This invention relates generally to offshore drilling operations.
Offshore drilling operations may be implemented with a variety of different platforms which may be secured to the seabed floor. These platforms may be effective at shallower depths. At greater depths, such as depths greater than 5000 feet, it is generally desirable to use ships or semi-submersible rigs to conduct such deep water drilling operations.
These ships or rigs may be precisely positioned at a desired location so that the drilling equipment may be operated to precisely drill wells at desired locations. The ship or rig may be maintained in position under dynamic positioning even in extreme seas. As used herein, a “ship” is a floating platform capable of propulsion on its own or by being pushed, pulled or towed. It includes semi-submersible rigs and self-propelled vessels.
As a result, a number of exploration wells may be drilled, one after the other, in a deepwater offshore environment, such as the outer continental shelf of the United States, Africa, Asia, or Western Europe. However, the large number of operations that must be performed when successively drilling a number of exploration wells, even in the same area, may be extremely time consuming because of the complexity of deep water operations.
Conventionally, tubulars must be made up, lowered through extensive sea depths to the seabed floor, used to drill the seabed floor, and then withdrawn to be replaced by other tubulars. As used herein, “tubulars” refers to piping, conduits, conductors, casing, drill strings, and risers. In addition, marine risers must extend ultimately from the ship to the seabed floor and blowout preventers may ultimately be run and installed on the seabed floor for well control reasons. Assembling, positioning, and removing these disparate tubulars generally involve operations that take extensive time periods. The time needed to extend a tubular through 5000 or greater feet of water results in some delay. The time needed to make up tubulars results in additional delay.

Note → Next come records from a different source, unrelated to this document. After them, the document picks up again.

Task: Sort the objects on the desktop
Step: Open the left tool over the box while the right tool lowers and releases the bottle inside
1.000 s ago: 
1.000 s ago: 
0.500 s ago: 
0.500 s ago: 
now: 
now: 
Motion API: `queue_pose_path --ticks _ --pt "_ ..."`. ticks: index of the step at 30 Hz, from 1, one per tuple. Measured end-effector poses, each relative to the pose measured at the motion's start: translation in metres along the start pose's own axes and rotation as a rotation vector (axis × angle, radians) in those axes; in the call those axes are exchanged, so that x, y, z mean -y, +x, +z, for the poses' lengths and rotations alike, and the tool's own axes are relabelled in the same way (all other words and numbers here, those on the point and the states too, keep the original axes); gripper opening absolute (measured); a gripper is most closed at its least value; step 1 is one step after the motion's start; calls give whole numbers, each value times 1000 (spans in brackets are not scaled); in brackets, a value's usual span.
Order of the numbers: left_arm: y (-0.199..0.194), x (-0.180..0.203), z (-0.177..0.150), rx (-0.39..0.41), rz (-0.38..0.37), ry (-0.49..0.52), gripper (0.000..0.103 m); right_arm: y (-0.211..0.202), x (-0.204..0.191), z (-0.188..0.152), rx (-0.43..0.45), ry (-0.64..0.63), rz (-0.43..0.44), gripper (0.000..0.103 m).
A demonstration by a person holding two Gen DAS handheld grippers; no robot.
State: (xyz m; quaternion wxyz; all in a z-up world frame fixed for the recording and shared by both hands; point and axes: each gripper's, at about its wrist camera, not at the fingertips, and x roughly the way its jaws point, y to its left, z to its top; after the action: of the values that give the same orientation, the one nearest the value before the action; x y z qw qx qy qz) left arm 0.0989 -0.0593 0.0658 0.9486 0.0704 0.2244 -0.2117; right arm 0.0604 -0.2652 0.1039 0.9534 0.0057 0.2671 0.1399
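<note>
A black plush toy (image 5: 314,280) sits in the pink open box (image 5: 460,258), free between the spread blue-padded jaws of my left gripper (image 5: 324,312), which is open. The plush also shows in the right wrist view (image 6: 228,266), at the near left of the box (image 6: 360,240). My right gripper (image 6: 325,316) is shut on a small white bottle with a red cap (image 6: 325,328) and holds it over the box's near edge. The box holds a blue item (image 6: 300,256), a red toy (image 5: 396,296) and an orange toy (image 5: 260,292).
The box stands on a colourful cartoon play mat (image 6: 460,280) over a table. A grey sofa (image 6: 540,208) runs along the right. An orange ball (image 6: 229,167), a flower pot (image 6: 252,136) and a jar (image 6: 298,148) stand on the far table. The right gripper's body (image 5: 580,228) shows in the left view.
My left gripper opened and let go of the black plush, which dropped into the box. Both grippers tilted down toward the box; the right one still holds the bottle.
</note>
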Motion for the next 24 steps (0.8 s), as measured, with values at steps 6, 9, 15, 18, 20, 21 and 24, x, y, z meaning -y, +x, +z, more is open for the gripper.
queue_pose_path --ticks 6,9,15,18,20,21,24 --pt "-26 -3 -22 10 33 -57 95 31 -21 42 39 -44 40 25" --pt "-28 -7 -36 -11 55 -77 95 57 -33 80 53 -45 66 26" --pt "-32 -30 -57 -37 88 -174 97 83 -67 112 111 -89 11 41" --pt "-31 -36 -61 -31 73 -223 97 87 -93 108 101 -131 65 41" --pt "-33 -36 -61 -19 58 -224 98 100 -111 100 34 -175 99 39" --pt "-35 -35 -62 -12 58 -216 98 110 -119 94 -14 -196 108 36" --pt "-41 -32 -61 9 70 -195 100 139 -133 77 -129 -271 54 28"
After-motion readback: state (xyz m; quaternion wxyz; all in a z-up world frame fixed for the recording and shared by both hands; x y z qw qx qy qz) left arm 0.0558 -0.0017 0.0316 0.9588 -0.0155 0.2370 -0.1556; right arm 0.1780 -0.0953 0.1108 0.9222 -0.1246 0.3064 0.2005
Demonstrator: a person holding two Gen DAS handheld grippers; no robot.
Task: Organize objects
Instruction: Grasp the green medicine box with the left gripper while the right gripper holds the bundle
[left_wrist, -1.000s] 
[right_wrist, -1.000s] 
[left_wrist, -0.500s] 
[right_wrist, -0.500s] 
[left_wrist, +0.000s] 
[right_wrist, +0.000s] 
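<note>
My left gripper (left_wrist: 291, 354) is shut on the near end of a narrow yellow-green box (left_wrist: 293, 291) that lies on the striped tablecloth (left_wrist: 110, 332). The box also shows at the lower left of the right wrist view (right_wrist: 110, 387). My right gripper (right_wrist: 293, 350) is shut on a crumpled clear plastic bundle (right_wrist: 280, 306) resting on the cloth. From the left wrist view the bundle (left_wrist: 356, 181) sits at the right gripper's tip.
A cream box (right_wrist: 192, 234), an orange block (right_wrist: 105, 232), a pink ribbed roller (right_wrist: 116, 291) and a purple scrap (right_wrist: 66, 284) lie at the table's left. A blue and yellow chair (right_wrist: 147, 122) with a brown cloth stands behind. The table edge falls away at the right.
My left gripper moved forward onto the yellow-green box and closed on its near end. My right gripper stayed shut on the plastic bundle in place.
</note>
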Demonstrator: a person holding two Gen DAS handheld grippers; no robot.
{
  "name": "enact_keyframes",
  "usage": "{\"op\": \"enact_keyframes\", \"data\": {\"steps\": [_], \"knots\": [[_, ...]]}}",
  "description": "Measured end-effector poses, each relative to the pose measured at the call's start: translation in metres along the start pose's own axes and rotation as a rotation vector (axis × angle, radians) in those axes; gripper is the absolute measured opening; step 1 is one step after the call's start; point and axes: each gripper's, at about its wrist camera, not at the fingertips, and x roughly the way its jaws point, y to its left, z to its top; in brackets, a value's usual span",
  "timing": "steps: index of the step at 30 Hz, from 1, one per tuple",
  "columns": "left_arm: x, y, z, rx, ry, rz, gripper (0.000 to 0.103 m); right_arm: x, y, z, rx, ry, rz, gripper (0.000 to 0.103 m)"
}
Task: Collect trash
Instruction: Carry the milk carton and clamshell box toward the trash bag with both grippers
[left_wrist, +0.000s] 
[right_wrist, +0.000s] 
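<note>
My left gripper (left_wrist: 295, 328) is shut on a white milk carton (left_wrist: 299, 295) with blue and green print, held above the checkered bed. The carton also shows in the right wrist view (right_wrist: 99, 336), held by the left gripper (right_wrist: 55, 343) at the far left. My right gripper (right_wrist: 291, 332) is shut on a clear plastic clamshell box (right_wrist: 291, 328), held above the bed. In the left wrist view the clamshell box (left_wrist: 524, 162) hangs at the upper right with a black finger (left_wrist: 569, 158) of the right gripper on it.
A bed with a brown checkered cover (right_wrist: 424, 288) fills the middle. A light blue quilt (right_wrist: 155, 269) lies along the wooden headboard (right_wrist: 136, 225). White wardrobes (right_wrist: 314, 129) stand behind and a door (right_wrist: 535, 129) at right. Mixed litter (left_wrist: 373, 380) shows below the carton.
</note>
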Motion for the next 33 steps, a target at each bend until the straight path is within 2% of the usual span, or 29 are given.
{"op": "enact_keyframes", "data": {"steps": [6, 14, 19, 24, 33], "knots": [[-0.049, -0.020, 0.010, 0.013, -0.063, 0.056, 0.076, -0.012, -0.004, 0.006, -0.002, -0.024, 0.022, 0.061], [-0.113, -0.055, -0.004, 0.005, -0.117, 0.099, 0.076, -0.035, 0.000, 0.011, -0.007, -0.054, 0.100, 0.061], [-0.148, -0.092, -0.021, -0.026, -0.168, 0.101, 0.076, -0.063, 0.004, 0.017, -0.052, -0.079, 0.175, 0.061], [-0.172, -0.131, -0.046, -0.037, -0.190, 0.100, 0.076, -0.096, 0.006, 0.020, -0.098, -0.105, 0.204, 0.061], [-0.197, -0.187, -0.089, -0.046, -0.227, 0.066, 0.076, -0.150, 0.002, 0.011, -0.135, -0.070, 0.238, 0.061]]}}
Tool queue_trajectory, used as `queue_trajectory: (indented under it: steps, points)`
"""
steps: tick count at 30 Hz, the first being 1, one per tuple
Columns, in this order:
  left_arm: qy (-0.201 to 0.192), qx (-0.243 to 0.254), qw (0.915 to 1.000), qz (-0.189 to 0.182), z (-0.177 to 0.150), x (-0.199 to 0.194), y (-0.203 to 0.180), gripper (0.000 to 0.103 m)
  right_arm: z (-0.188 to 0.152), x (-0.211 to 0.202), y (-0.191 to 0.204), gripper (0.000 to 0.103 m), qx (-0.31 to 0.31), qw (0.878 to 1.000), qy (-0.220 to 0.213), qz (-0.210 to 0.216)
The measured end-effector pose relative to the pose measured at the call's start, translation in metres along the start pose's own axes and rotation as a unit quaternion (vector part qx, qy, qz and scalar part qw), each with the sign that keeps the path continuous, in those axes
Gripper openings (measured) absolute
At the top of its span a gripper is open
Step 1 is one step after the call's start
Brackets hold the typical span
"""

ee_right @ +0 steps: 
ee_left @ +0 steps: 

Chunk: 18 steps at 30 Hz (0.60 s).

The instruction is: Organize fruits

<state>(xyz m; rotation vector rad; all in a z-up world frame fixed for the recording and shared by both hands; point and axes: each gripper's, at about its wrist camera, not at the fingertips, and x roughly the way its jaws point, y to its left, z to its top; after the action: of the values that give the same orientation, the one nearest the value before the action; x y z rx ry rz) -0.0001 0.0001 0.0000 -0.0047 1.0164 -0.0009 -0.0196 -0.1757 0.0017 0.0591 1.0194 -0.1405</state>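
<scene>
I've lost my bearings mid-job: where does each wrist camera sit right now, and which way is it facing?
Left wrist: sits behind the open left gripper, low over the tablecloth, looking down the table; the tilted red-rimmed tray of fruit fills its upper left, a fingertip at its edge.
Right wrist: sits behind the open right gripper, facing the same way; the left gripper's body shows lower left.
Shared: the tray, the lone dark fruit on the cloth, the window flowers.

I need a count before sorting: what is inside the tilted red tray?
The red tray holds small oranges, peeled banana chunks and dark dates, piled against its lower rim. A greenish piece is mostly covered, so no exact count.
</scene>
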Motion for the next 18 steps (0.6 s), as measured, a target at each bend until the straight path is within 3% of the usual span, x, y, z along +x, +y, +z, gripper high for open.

With a conventional ship having a single drilling platform, it is impossible to perform multiple operations in parallel. Thus, the time periods needed to complete each well may be relatively long. Since, generally, these drilling ships are operated on a rental basis, the longer that it takes to drill the well, the more expensive is the resulting well.
So called dual activity drilling ships are known. In these ships, a pair of derricks may be provided on the ship which provide a structural support for underlying drilling tubulars. The dual derricks may be operated in some degree in parallel. For example, while one operation is occurring on one derrick, other operations may be implemented on another derrick. While such approaches may result in some time savings, there are still some deficiencies in such dual activity approaches.
Thus, there is a need for even faster ways to drill deep water wells.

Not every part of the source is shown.